With that said, Earth day shouldn’t be a giant guilt-fest. We need to use it to recognize our weaknesses and figure out how to move forward constructively. What are for example, the innovations needed to address issues around toxicity, resource scarcity and geographical constraints to name just a few. Or when do we rethink our current norms – like heating our houses to 80º in the winter donning short sleeved shirts and cooling them to 65º in the summer while sporting long pants? How do we find a solution that meets the cloth diaper user’s concerns around limited landfill space and the disposable user’s concerns around energy usage?
This year, I’ve had the pleasure of working on the PopTech Ecomaterials Innovation Lab, whose goal is to foster breakthroughs in next generation ecological materials, industrial processes and critically, beginning to identify the steps, from effecting a change in consumer behavior to governmental policy, necessary to accelerate their adoption. The Lab is kicking off this summer with a three day working session. In my hunt for participants, I’ve had the opportunity to interview an incredible cross section of experts in relevant fields from green chemists and materials experts to industrial ecologists, designers and behavioral scientists to name just a few.
A couple of random yet staggering facts I gleaned from my conversations and research:
- If you were to close Sweden’s borders to any new shipments of clothing, their current stock would clothe the population for approximately15 years.

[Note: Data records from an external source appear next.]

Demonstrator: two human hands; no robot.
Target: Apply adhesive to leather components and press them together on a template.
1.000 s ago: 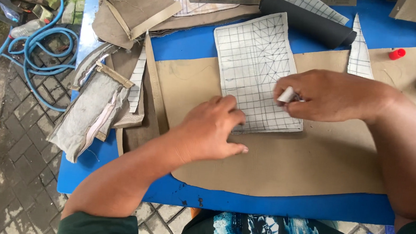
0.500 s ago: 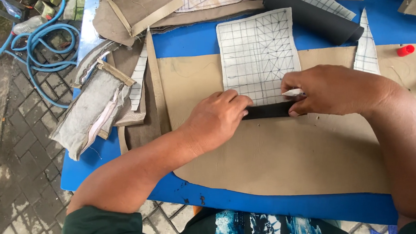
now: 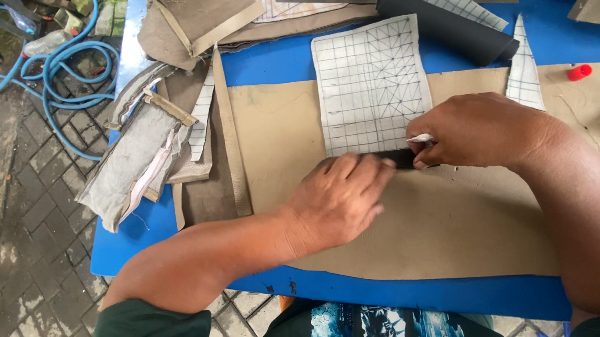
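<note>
Blue desk [image 3: 403, 290] w/ a big tan sheet [image 3: 447, 224] spread over most of it. On the sheet's upper part lies a white grid-marked pattern card [image 3: 369, 83]. My left hand [image 3: 339, 198] lies flat, fingers spread, pressing on the sheet just below the card's bottom edge. My right hand [image 3: 480, 130] is curled tight round a small white marker piece [image 3: 421, 138], tip at the card's lower right corner. A dark strip [image 3: 400, 157] shows btwn both hands, touching my left fingertips.

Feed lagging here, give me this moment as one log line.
left hand: pressing tan sheet | right hand: holding white marker at grid template edge
</note>
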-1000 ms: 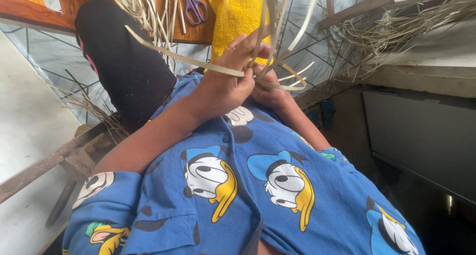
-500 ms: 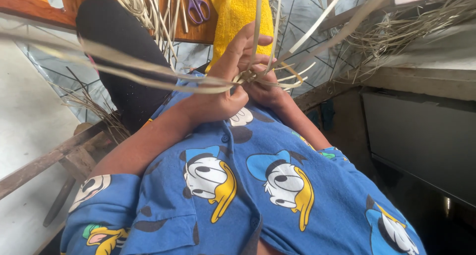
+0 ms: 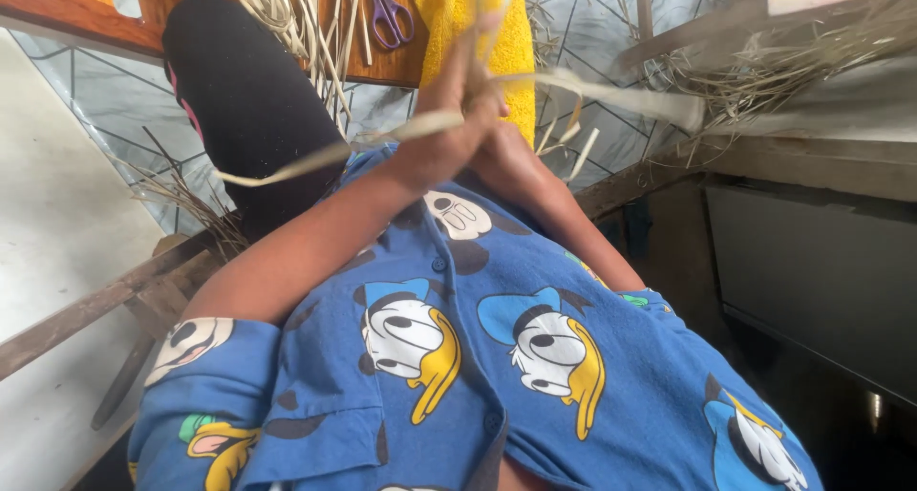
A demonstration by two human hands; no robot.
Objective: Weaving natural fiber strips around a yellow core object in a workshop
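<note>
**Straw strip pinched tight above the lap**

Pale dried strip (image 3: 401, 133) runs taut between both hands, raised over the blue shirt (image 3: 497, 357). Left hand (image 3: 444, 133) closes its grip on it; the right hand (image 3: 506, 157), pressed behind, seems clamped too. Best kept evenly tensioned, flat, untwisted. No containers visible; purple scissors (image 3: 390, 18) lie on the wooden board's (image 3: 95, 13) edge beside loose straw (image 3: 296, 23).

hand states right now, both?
Left hand: closed on pale straw strips, pressed against the other hand.
Right hand: mostly hidden behind the left; touching the strips, grip cannot be told.
</note>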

- The world consumes 67 million tons of natural and synthetic fibers annually.
- 75-80% of your clothing’s lifecycle impact comes from laundering.
And here I thought I was doing so well with my ongoing moratorium on new outfits while I was chucking clothes into the wash that were essentially barely worn.
These discussions have not only taught me a tremendous amount, they have helped me think differently about the challenges at hand such as defining what is truly green, splendidly illustrated by the fact that one industrial ecologist opted for cloth diapers while the other chose disposable. They made me realize I need to reconsider what is deemed acceptable behavior and initiate these conversations with others.
We at PopTech are incredibly excited to embark on this journey and hope you will join us. To be kept informed about the Lab and its progress, please email us at labs [at] poptech [dot] org.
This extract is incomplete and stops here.